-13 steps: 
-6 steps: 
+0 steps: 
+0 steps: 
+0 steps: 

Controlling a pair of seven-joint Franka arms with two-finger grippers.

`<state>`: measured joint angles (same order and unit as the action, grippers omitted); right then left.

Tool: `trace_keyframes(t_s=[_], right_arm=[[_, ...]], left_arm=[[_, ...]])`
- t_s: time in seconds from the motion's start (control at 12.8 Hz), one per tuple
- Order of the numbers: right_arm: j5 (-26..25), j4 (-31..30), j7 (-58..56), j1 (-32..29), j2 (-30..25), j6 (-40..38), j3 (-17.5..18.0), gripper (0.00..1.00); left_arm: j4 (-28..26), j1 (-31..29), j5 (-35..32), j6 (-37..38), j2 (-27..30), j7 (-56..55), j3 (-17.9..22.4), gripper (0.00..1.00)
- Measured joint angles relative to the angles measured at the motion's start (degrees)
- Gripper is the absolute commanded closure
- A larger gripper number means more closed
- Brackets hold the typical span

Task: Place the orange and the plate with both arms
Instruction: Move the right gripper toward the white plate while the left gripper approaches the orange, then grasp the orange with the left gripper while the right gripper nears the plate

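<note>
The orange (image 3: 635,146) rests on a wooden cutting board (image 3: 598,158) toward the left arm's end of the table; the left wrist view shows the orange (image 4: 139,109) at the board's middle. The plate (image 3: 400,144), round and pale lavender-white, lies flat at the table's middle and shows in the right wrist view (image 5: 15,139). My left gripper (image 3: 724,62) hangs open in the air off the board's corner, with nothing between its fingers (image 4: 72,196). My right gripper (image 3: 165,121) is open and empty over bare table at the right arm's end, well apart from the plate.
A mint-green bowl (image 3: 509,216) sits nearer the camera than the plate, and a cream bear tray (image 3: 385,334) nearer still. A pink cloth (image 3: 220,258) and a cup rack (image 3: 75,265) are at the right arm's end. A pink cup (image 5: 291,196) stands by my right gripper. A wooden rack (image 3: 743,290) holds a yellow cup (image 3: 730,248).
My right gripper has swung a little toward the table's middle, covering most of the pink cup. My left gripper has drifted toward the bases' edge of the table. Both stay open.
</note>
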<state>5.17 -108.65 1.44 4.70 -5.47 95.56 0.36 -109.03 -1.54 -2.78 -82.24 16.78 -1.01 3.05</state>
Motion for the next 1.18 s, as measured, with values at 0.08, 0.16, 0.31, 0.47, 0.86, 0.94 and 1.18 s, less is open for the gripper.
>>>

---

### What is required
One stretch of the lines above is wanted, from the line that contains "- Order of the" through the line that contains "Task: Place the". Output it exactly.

### Result below
- Order of the numbers: right_arm: j5 (-26..25), j4 (-31..30), j7 (-58..56), j1 (-32..29), j2 (-30..25), j6 (-40..38), j3 (-17.5..18.0), gripper (0.00..1.00); left_arm: j4 (-28..26), j1 (-31..29), j5 (-35..32), j6 (-37..38), j2 (-27..30), j7 (-56..55), j3 (-17.9..22.4), gripper (0.00..1.00)
- Measured joint angles relative to the angles measured at the motion's start (degrees)
- Gripper is the absolute commanded closure
- A larger gripper number means more closed
- Brackets hold the typical span

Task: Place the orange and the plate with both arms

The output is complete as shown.